New molecular device could revolutionise medical and material engineering
New molecular device could revolutionise medical and material engineering


Scientists from The University of Manchester have developed a first-of-its-kind molecular device that uses force to control the release of multiple small molecules.

The molecule device has a force-controlled release system that harnesses natural forces to trigger the targeted release of molecules. This could significantly advance the health sector and smart materials.

The device uses a new technique that relies on an interlocked molecule known as rotaxane.

Under the influence of mechanical force, this component triggers the release of functional molecules to target the area in need.

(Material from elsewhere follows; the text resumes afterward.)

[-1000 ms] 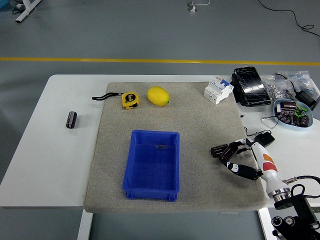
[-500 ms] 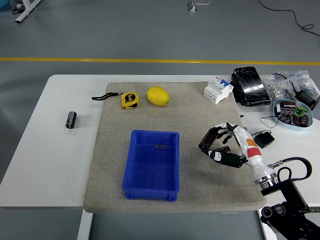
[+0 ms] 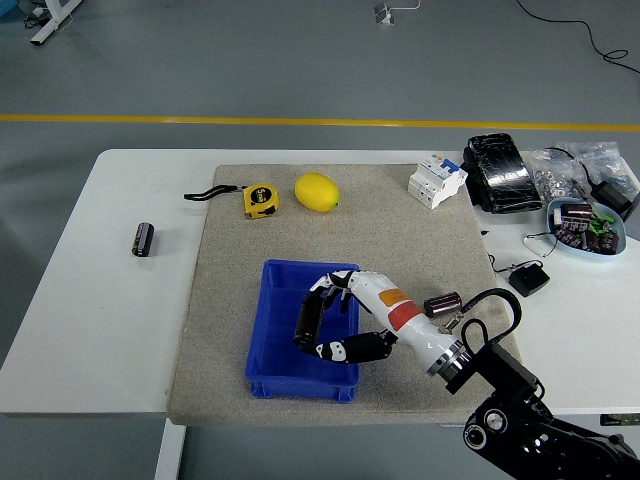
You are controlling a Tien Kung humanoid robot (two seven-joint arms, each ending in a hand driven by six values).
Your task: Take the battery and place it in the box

For example, medicines or healing agents can be released to target the site of a tumour.

The new device also holds promise for self-healing materials that can repair themselves in situ when damaged, such as a scratch on a phone screen.

The discovery is published in the journal Nature.

The new device overcomes previous challenges

Traditionally, the controlled release of molecules with force has presented challenges in releasing more than one molecule at once. Usually, the system operates through a molecular ‘tug of war’ game where two polymers pull at either side to release a single molecule.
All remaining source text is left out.